On the margins, the journey from being declared “abnormal” to increased vulnerability to premature death is a short one. A March decree from the United States Conference of Catholic Bishops prohibited Catholic hospitals from offering trans people gender-affirming health care. The doctrinal note entitled “Moral Limits to Technological Manipulation of the Human Body,” specifically prohibits interventions “whether surgical or chemical, that aim to transform the sexual characteristics of the human body into those of the opposite sex or take part in the development of such procedures.” Given that the document is framed around the “unnaturalness” of the trans experience, trans patients are effectively discouraged from seeking any sort of care from Catholic hospitals, which account for one in six acute care hospital beds in the U.S.
I don’t know what it is like to relate to my body as somehow alien to my internal experience of manhood. Well, I guess that’s not entirely true. I am closer to 40 this year than I was last year. And it feels like just yesterday that I could play ball without devastating my knees and sense of self-worth. Not anymore. Suddenly, all sorts of my body parts seem to be in a losing battle with gravity. But if life’s changes ever become too much for me to bear, I can seek gender-affirming health care; I can always join the millions of cisgender men receiving testosterone replacement therapy if my vigor and libido decline. I can get pills and procedures to be the man I want to be, even as trans men experience increasing precarity for similar care.

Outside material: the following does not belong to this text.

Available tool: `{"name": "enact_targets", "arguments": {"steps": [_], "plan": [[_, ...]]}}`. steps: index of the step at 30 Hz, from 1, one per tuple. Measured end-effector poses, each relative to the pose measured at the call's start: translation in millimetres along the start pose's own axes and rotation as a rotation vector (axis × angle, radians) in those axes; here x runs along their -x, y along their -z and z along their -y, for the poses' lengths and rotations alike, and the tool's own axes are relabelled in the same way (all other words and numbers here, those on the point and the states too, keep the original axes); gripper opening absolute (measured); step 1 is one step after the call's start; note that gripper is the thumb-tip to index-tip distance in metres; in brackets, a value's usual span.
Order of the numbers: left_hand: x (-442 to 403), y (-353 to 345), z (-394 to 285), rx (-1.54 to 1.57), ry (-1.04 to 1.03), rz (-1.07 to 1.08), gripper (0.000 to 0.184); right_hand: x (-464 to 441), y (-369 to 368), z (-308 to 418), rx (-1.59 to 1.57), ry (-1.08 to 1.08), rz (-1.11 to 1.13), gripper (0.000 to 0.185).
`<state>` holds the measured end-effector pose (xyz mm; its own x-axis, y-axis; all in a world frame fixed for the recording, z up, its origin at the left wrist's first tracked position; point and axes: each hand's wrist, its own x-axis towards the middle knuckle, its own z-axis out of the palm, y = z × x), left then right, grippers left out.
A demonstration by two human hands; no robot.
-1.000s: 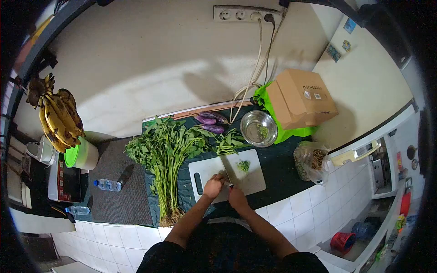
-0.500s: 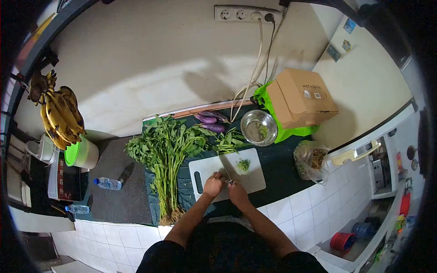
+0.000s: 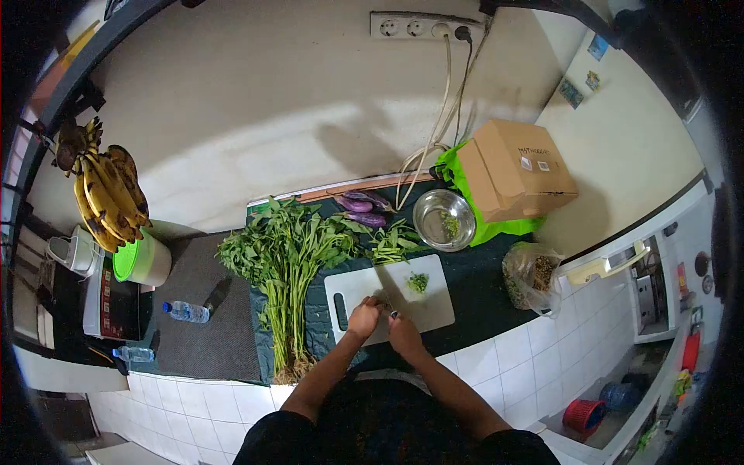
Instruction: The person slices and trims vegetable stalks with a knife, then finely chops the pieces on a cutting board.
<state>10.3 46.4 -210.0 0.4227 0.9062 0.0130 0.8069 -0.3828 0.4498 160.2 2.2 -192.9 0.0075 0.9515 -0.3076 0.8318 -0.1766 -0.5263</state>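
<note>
A white cutting board (image 3: 434, 306) with a handle slot lies on the dark green cover. Over its near part, my right hand (image 3: 404, 333) is closed around a knife (image 3: 394, 315); its blade is hard to see. Just left of it, my left hand (image 3: 364, 318) rests on the board with its fingers pressed together. Whatever those fingers pinch is too small to make out. A small pile of chopped greens (image 3: 418, 282) sits on the board's right half. Cut leafy stems (image 3: 392, 245) lie just beyond the board's far edge.
Left of the board lies a big bunch of leafy greens (image 3: 291, 287) with roots. Behind are purple eggplants (image 3: 363, 208) and a metal bowl (image 3: 444, 220) holding some greens. A cardboard box (image 3: 519, 170), a plastic bag (image 3: 532, 279), water bottles (image 3: 186, 311) and hanging bananas (image 3: 108, 194) surround the area.
The whole view has shifted slightly. Both hands stay at nearly the same place on the board, and the blade line seen between them earlier is less distinct now.
</note>
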Motion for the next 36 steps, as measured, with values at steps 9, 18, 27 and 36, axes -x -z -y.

Still, our duty to respond to social vulnerability with urgent care far exceeds our ability to relate to the experiences of others. It’s only recently that I began to care for the story known as the Parable of the Good Samaritan (Luke 10:25-37). Luke never calls it a “parable” and no one calls the Samaritan “good.” To me, the misnaming always made the story seem overly simplistic. If the Samaritan was good, were the two clerics who did not aid the dying man bad? That seems harsh. The path was dangerous. The priest and the Levite might have been afraid to end up like the man on the side of the road. Fear is sometimes reasonable, but it’s what follows that matters.
I don’t think Jesus is talking about moral goodness in this story. It comes in response to the question posed by a scholar of the Torah: “Who is my neighbor?”
These days, I think a name that best captures the story on its own terms might be something like “The Story of the Transgressive Neighbor.” Jesus’ concluding question is, which of the men became the victim’s neighbor. The dying man’s vulnerability was an invitation to be transformed, which the Samaritan accepted despite knowing the risks. It was an opportunity to transgress the boundaries of norms and laws in response to the urgency of human need.
The gospel provides no identifying information for the victim. In the end, the “Transgressive Neighbor” knows just enough to understand the depths of his own ignorance and that he has something to lose. He offers care anyway.